Even if your child knows how to float or dog paddle, this will not help if he falls into a swimming pool, river, lake, bathtub or large container of water.
Always have a trustworthy adult watching your child or other children when near water.
Household water safety
Never leave your child alone in or near any body of water. A child can drown in one inch of water.
If you have a pond or other decorative water feature, teach your child not to go in or near it.
Have appropriate fencing around your yard to keep other children from wandering in to look at or play in the pond.
Always watch a small child during bath time. Never leave a child alone in a bathtub, even for one second. Have all of your bathing supplies handy before starting the bath. Try to give your baby or small child a bath when there won’t be too many disruptions. Bring a cell phone into the bathroom if you must. Remember, a baby bath seat is not a safety aid.
Keep buckets — especially five-gallon buckets — out of your child's reach. If the bucket has water or a cleaning solution, a curious child could lean over the bucket for a look. A small child could fall into the bucket headfirst and not be able to get out.
Keep the toilet lid down to prevent a small child from falling headfirst into the toilet.
Lake or river safety
Enroll your child in swimming lessons, especially if you have a pool or if you live near a body of water. Remember, swimming lessons does not mean that your child is ready to be alone in water.
Teach your child general water safety.
Make sure your child is always supervised by a responsible adult when around water. A child can drown in the time it takes to answer the phone.
Make sure your child wears an approved personal flotation device (life jacket) when around a lake or river or other waterway. This includes being in a boat, canoe or on a pontoon. Floaty toys or a raft will not help prevent your child from drowning. Your child should have a life jacket on when sitting on a dock, wading in shallow water or riding on a boat. Always sit with him when on a boat.
If you spend a lot of time around water, have at least one adult in your home learn CPR.
Do not use flotation devices (inflatable swimming aids) in place of adult supervision.
Did you know?
Each year in the United States, about 350 children younger than age 5 drown in swimming pools, usually in the family pool.
If you have a spa or hot tub, follow the safety rules for the swimming pool.
Source: U.S. Consumer Product Safety Commission
If you have a pool:
— Put a fence or other barrier (such as a wall) completely around the pool.
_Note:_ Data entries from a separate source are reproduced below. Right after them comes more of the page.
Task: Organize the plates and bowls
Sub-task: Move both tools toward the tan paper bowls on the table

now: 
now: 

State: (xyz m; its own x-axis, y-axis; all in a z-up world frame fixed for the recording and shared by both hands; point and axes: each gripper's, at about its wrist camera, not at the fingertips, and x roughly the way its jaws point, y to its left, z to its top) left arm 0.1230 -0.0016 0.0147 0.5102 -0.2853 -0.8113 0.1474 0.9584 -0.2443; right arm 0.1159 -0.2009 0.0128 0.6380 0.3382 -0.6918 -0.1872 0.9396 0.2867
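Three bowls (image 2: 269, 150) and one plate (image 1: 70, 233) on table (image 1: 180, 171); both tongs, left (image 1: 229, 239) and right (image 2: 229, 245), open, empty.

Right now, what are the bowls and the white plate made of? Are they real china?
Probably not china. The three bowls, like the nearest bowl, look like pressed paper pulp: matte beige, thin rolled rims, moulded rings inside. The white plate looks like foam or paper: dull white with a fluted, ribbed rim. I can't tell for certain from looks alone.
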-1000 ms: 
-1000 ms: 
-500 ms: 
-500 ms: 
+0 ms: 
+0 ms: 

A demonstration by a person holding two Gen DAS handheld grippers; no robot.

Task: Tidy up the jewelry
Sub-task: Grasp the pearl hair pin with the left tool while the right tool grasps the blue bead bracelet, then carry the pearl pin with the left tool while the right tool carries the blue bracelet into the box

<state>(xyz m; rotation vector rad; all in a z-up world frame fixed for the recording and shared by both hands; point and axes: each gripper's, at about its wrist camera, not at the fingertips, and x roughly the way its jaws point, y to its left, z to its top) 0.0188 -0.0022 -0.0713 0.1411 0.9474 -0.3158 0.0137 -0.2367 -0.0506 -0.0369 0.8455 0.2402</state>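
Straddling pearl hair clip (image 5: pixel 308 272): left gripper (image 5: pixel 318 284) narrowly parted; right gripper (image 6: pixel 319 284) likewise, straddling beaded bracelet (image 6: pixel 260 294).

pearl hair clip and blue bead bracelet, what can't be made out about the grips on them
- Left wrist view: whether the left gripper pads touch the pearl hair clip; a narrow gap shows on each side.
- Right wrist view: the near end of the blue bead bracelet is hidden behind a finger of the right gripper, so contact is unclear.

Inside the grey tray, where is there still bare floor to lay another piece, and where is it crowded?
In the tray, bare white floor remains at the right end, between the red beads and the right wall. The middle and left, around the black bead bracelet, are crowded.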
Make sure the fence or barrier is at least four feet high.
— Make sure the vertical slats in a fence are fewer than four inches apart to prevent a child from squeezing through.
— If the fence is chain link, make sure that no part of the diamond-shaped opening is larger than 1 ¾ inches.
— Make sure the fence or barrier does not have any foot- or hand-holds.
— Install fence gates that are self-closing and self-latching. Make sure the gates too high for children to reach.
— If your house is one side of the barrier, consider putting an alarm in the doors that lead from the house to the pool. Or, you may install a power safety cover over the pool to keep children younger than age 5 out of the pool when no adults are around. Check with a pool dealer for more information.
— If you have an above-ground pool, lock or remove steps and ladders when the pool is not in use.
— Keep rescue equipment by the pool at all times. Make sure a phone is near the pool and emergency phone numbers are handy.
Tell sitters or guests about your pool, safety equipment and any potential hazards.
If you have other children over, carefully watch each one. Do not let older children provide supervision.
Always supervise children when around a pool.
Never let a small child go into the water alone or with another small child.
Do not leave your child alone in a pool with floaty toys or devices.